Le nouveau film d’animation réalisé par Véra Belmont Les Secrets de mon père, adapté de le roman graphique de Michel Kichka Deuxième génération – Ce que je n’ai pas dit à mon père s’ouvre tout en douceur. Le dessin-animé est emprunt de la nostalgie de l’enfance, des bêtises entre frères, des jeux de cours d’école et des premières amours. Pourtant, au-delà des lignes claires du dessin et des voix enjouées des enfants, rapidement la narration se densifie et s’assombrit, marquée par l’ombre de la Shoah qui plane, d’abord non dite, sur l’image d’Épinal de cette famille belge des années soixante.

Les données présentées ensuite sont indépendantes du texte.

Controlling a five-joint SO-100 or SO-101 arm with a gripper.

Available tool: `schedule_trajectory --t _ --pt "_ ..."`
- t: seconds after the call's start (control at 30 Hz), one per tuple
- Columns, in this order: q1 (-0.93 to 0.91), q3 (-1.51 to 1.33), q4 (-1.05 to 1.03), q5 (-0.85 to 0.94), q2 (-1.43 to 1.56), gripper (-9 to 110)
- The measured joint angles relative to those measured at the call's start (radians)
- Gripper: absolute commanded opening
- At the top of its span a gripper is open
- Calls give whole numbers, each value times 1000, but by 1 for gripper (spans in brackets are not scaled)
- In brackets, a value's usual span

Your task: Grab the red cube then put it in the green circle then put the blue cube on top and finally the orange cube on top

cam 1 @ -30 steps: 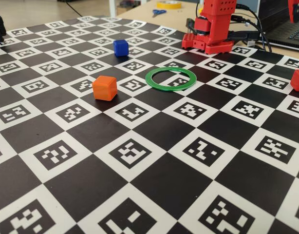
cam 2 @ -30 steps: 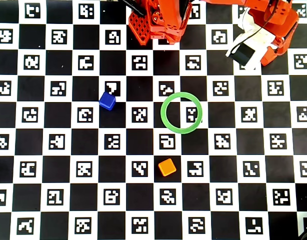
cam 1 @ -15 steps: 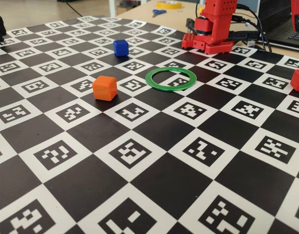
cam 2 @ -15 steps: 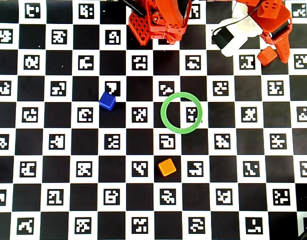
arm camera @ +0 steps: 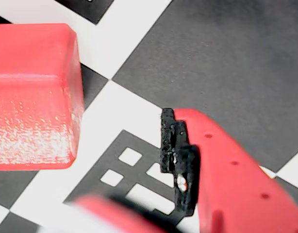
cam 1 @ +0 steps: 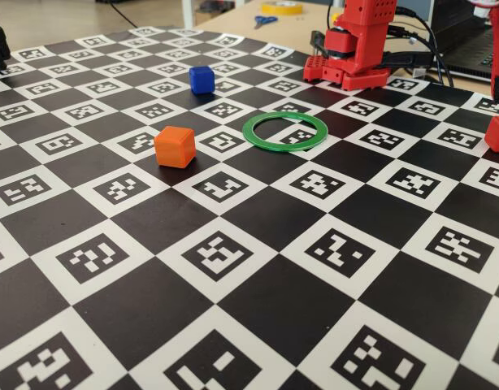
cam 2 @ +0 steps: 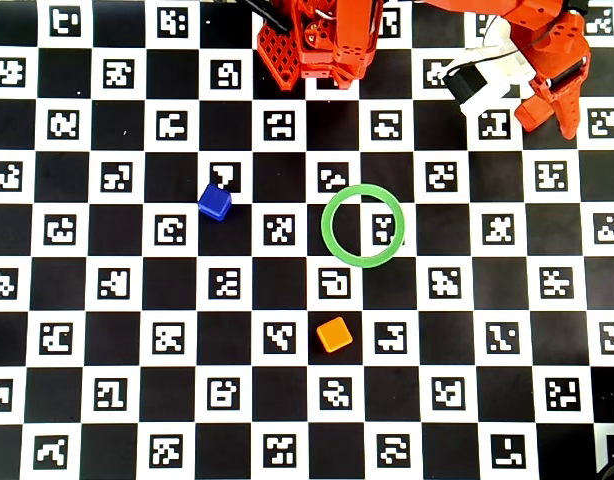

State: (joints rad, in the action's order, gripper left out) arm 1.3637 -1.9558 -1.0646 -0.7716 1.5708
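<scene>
While the claw (cam 2: 553,112) hovers at the far right of the surface (cam 2: 287,420) in the overhead view, its fingers stand apart — the red cube (cam 2: 536,111) sits between them, ungripped. Green circle (cam 2: 363,225) lies empty mid-surface; blue cube (cam 2: 215,202) well to its left, orange cube (cam 2: 334,334) near side — each apart.

Black-and-white checkered marker mat (cam 1: 258,317) covers the surface | blue-handled scissors (cam 1: 265,20) and yellow tape roll (cam 1: 283,7) on wooden desk behind
</scene>
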Motion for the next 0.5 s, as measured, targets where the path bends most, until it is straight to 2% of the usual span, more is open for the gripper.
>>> schedule_trajectory --t 0.5 --pt "-20 0 86 28 -110 48"
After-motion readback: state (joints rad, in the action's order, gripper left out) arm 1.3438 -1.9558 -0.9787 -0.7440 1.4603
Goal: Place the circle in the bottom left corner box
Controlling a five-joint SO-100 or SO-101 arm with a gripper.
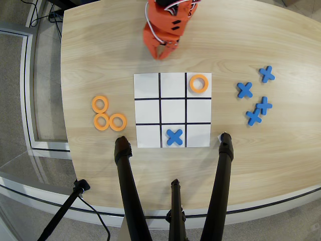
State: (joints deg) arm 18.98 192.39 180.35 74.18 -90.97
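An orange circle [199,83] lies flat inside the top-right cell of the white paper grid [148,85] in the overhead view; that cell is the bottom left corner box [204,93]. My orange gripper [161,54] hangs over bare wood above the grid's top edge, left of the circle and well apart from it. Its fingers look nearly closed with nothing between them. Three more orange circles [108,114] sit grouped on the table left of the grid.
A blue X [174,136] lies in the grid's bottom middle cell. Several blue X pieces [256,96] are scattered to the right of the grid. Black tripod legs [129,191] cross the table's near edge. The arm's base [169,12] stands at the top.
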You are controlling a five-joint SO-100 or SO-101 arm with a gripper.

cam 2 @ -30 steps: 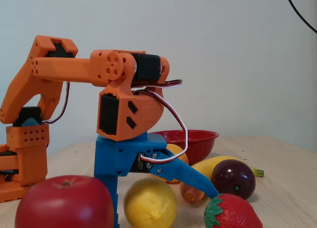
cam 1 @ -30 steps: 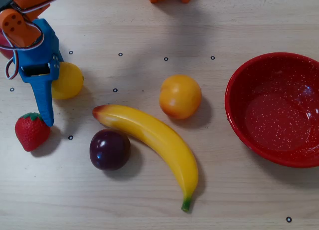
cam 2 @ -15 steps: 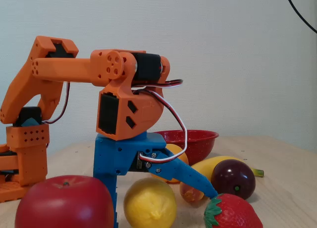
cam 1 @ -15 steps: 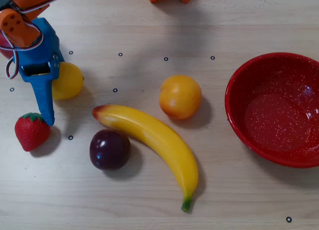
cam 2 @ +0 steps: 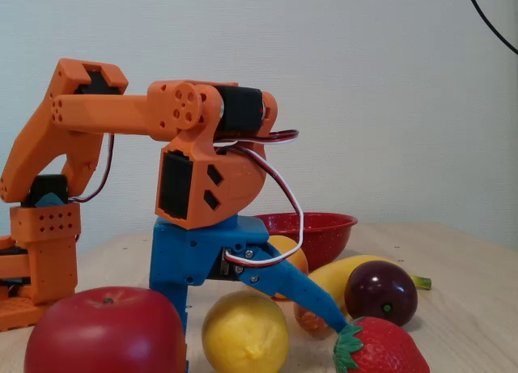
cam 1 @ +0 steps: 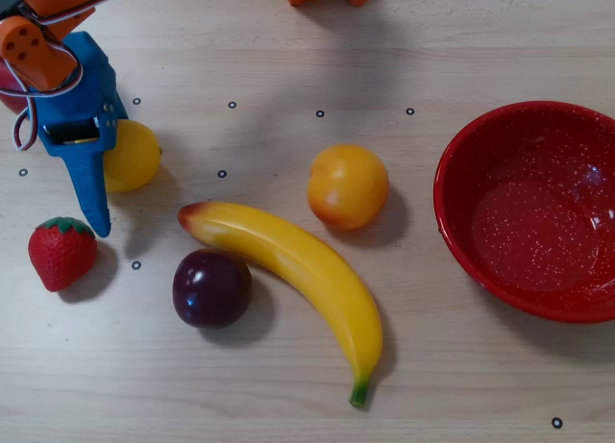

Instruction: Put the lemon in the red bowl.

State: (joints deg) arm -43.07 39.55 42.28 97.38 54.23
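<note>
My arm is folded over at the elbow, orange upper link running level in the fixed view, wrist pitched straight down so my claw points at the table. Claw sits at far left of the overhead view. Jaws spread wide: one blue finger angles out to the right, tip near the strawberry; the other blue finger drops straight down next to the red apple. Nothing clamped.

Lemon lies on the table between the two fingers, just beside the long blue finger in the overhead view; touching or not, can't tell. In the fixed view the lemon sits low under the claw body.

Red bowl is well apart at the right edge of the overhead view, empty. Red bowl shows behind my wrist in the fixed view.

Between them: banana, dark plum, orange-yellow fruit. Strawberry lies near the long finger's tip.
</note>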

Cette famille, vue à hauteur d’enfant, c’est celle de Michel et de son petit frère Charlie. Leur père est revenu d’Auschwitz. Lieu effrayant et nimbé de mystère pour les deux petits garçons qui mettent en œuvre une série de stratagèmes pour percer le secret de leur père. En vain. Au fil du temps et d’événements fondateurs, comme le procès Eichmann, la parole des témoins se libère. Le père de Michel va parler, il va même beaucoup parler; à des étudiants d’abord, au grand public réuni devant sa télévision ensuite. Mais pas à ses enfants. Jamais. Séparés par ce silence, Michel et son père trouvent tout de même un langage commun : le dessin. Michel en fera son métier. Charlie, peut-être faute de mots communs, trouvera quant à lui une manière autre et radicale d’exprimer la souffrance de cette deuxième génération suivant l’extermination des Juifs d’Europe. Le silence du père ne protégera pas ses enfants, bien au contraire. Emprunt d’une authentique volonté pédagogique (on croise certaines des images emblématiques des camps ou d’Eichmann à Jérusalem), ce documentaire s’adresse évidemment aux enfants à partir de 10 ans mais son scénario subtil (co-signé par Valérie Zenatti) nous emporte tous. À travers le personnage du père de Michel, le film met en abyme une thématique encore trop souvent passée sous silence: celle de la figure du témoin et la manière dont, tout au long de la fin du XXe siècle, elle s’est construite, immense et solitaire, avec ses failles si profondément humaines.
A l’occasion de l’avant-première des Secrets de mon père à Paris, une rencontre entre Delphine Horvilleur, Michel Kichka, Eliott Covrigaru et Valérie Zenatti a eu lieu le 11 septembre 2022 au Mémorial de la Shoah, regardez la ici.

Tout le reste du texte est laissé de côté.